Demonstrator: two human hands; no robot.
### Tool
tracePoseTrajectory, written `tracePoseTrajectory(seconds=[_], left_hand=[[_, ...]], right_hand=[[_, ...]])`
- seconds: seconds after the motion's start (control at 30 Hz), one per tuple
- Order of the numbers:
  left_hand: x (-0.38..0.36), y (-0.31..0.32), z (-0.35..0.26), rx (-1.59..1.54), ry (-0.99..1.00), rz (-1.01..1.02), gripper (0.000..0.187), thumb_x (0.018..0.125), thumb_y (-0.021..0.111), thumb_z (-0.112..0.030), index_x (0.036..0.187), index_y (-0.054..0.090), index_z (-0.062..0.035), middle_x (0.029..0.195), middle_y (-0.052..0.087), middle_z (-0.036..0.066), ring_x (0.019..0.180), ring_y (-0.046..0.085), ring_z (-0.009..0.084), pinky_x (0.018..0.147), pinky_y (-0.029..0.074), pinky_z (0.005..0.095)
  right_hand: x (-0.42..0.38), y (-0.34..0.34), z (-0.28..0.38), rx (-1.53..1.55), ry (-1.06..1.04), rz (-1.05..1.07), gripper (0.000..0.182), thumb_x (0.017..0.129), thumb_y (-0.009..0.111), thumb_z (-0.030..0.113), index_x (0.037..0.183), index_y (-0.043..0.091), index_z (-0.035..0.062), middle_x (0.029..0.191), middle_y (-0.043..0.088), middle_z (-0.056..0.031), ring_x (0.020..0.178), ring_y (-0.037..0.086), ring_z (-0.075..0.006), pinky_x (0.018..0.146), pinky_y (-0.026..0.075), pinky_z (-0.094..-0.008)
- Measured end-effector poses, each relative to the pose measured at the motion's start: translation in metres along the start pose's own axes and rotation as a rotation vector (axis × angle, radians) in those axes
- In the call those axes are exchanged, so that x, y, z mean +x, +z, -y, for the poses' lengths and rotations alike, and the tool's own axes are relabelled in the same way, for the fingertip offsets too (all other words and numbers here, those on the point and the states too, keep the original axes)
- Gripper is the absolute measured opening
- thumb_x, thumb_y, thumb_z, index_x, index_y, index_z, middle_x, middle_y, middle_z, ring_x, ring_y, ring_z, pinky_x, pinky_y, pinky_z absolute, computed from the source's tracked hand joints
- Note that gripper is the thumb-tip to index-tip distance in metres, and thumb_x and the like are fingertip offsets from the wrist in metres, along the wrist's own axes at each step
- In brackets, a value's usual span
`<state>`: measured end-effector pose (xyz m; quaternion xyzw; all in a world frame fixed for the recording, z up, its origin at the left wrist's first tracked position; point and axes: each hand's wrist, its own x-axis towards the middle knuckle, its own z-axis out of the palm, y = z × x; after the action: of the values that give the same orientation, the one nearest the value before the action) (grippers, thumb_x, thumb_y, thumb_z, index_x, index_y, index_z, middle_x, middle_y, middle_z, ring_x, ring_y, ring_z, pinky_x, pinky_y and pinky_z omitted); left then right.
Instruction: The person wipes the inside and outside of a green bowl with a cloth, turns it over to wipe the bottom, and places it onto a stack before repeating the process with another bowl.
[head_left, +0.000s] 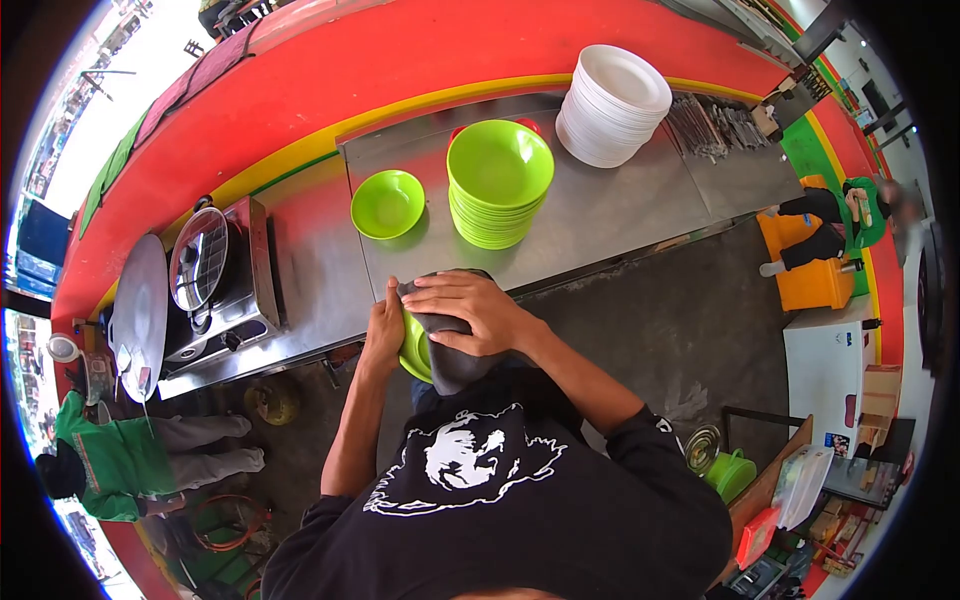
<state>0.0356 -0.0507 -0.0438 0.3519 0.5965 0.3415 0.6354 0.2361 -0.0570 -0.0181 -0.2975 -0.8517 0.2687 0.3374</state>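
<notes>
My left hand (384,335) grips the rim of a green bowl (415,348) in front of my body. With my right hand (468,312) I press a dark grey cloth (455,368) over that bowl, covering much of it. Beyond my hands, a single green bowl (388,204) rests on the steel counter (610,215). To its right rises a tall stack of green bowls (500,175).
White plates (615,105) are stacked at the back right, beside cutlery (715,125). A stove (245,270) holds a lidded pan (200,262) at left. One person (125,455) stands lower left; another person (862,215) sits at far right.
</notes>
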Motion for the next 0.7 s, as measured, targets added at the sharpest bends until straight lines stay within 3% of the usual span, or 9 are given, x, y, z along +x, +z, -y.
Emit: tracePoseTrajectory(seconds=[0.07, 0.17, 0.27, 0.4, 0.43, 0.53, 0.57, 0.67, 0.7], left_hand=[[0.001, 0.004, 0.000, 0.007, 0.049, 0.012, 0.069, 0.103, 0.038, -0.057, 0.098, 0.063, 0.0076, 0.087, 0.068, 0.012, 0.075, 0.067, 0.0153, 0.064, 0.057, 0.0314], [0.014, -0.008, 0.008, 0.000, 0.116, -0.061, 0.071, 0.102, 0.039, -0.058, 0.099, 0.064, 0.0088, 0.088, 0.069, 0.014, 0.075, 0.069, 0.0175, 0.066, 0.058, 0.0321], [0.006, -0.006, -0.009, -0.226, 0.123, -0.122, 0.073, 0.102, 0.040, -0.058, 0.100, 0.064, 0.0106, 0.090, 0.070, 0.016, 0.077, 0.071, 0.0210, 0.069, 0.060, 0.0333], [0.005, -0.001, -0.003, -0.417, 0.142, -0.173, 0.076, 0.102, 0.037, -0.058, 0.116, 0.057, 0.0136, 0.103, 0.069, 0.022, 0.086, 0.072, 0.0267, 0.075, 0.061, 0.0365], [0.004, 0.003, 0.000, -0.451, 0.132, -0.166, 0.077, 0.103, 0.035, -0.059, 0.123, 0.052, 0.0139, 0.111, 0.066, 0.024, 0.091, 0.071, 0.0288, 0.079, 0.060, 0.0388], [-0.009, 0.024, 0.004, -0.485, 0.001, -0.181, 0.079, 0.102, 0.033, -0.061, 0.130, 0.050, 0.0109, 0.117, 0.065, 0.021, 0.104, 0.068, 0.0287, 0.088, 0.057, 0.0385], [-0.005, 0.020, 0.013, -0.559, 0.030, -0.038, 0.075, 0.102, 0.037, -0.058, 0.132, 0.050, 0.0100, 0.120, 0.064, 0.018, 0.106, 0.067, 0.0252, 0.089, 0.056, 0.0358], [-0.026, 0.025, -0.014, -0.331, 0.013, 0.118, 0.069, 0.102, 0.044, -0.053, 0.131, 0.050, 0.0088, 0.119, 0.065, 0.016, 0.102, 0.067, 0.0206, 0.086, 0.056, 0.0330], [-0.023, 0.022, -0.013, -0.327, 0.025, 0.131, 0.058, 0.103, 0.049, -0.045, 0.130, 0.051, 0.0063, 0.116, 0.066, 0.013, 0.098, 0.067, 0.0167, 0.083, 0.056, 0.0305]], right_hand=[[0.000, -0.004, -0.005, 0.050, 0.007, 0.011, 0.053, 0.083, 0.069, 0.025, 0.132, 0.060, 0.0074, 0.138, 0.059, -0.0060, 0.134, 0.048, -0.0296, 0.112, 0.036, -0.0451], [-0.006, 0.002, 0.004, -0.044, 0.044, -0.221, 0.052, 0.085, 0.066, 0.025, 0.133, 0.058, 0.0072, 0.140, 0.057, -0.0074, 0.135, 0.047, -0.0304, 0.113, 0.034, -0.0473], [-0.020, 0.027, 0.012, -0.129, 0.139, -0.522, 0.058, 0.086, 0.064, 0.027, 0.137, 0.054, 0.0013, 0.141, 0.055, -0.0148, 0.137, 0.043, -0.0373, 0.113, 0.030, -0.0484], [-0.026, 0.044, 0.018, -0.159, 0.200, -0.639, 0.063, 0.088, 0.063, 0.028, 0.140, 0.048, -0.0034, 0.146, 0.049, -0.0199, 0.140, 0.039, -0.0404, 0.116, 0.025, -0.0498], [-0.026, 0.040, 0.014, -0.140, 0.198, -0.654, 0.063, 0.085, 0.065, 0.027, 0.139, 0.050, -0.0007, 0.145, 0.051, -0.0161, 0.139, 0.040, -0.0383, 0.114, 0.029, -0.0499], [-0.024, 0.017, -0.007, -0.024, 0.164, -0.646, 0.058, 0.081, 0.065, 0.019, 0.136, 0.054, 0.0005, 0.140, 0.055, -0.0157, 0.135, 0.044, -0.0388, 0.113, 0.032, -0.0477], [-0.023, 0.008, -0.012, 0.014, 0.160, -0.668, 0.054, 0.079, 0.065, 0.013, 0.131, 0.059, 0.0017, 0.134, 0.060, -0.0151, 0.131, 0.048, -0.0385, 0.112, 0.034, -0.0454], [-0.030, 0.000, -0.035, 0.490, 0.248, -0.577, 0.045, 0.081, 0.063, 0.007, 0.125, 0.064, 0.0011, 0.129, 0.064, -0.0132, 0.128, 0.052, -0.0292, 0.112, 0.035, -0.0410], [-0.033, 0.000, -0.035, 0.549, 0.268, -0.571, 0.044, 0.081, 0.063, 0.007, 0.125, 0.064, 0.0010, 0.130, 0.064, -0.0129, 0.128, 0.053, -0.0282, 0.112, 0.035, -0.0406]])
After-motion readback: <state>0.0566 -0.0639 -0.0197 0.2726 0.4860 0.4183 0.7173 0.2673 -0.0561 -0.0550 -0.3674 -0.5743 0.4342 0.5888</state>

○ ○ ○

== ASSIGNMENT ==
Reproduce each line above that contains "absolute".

== EXERCISE RESPONSE ==
- Gripper is the absolute measured opening
- thumb_x, thumb_y, thumb_z, index_x, index_y, index_z, middle_x, middle_y, middle_z, ring_x, ring_y, ring_z, pinky_x, pinky_y, pinky_z absolute, computed from the source's tracked hand joints

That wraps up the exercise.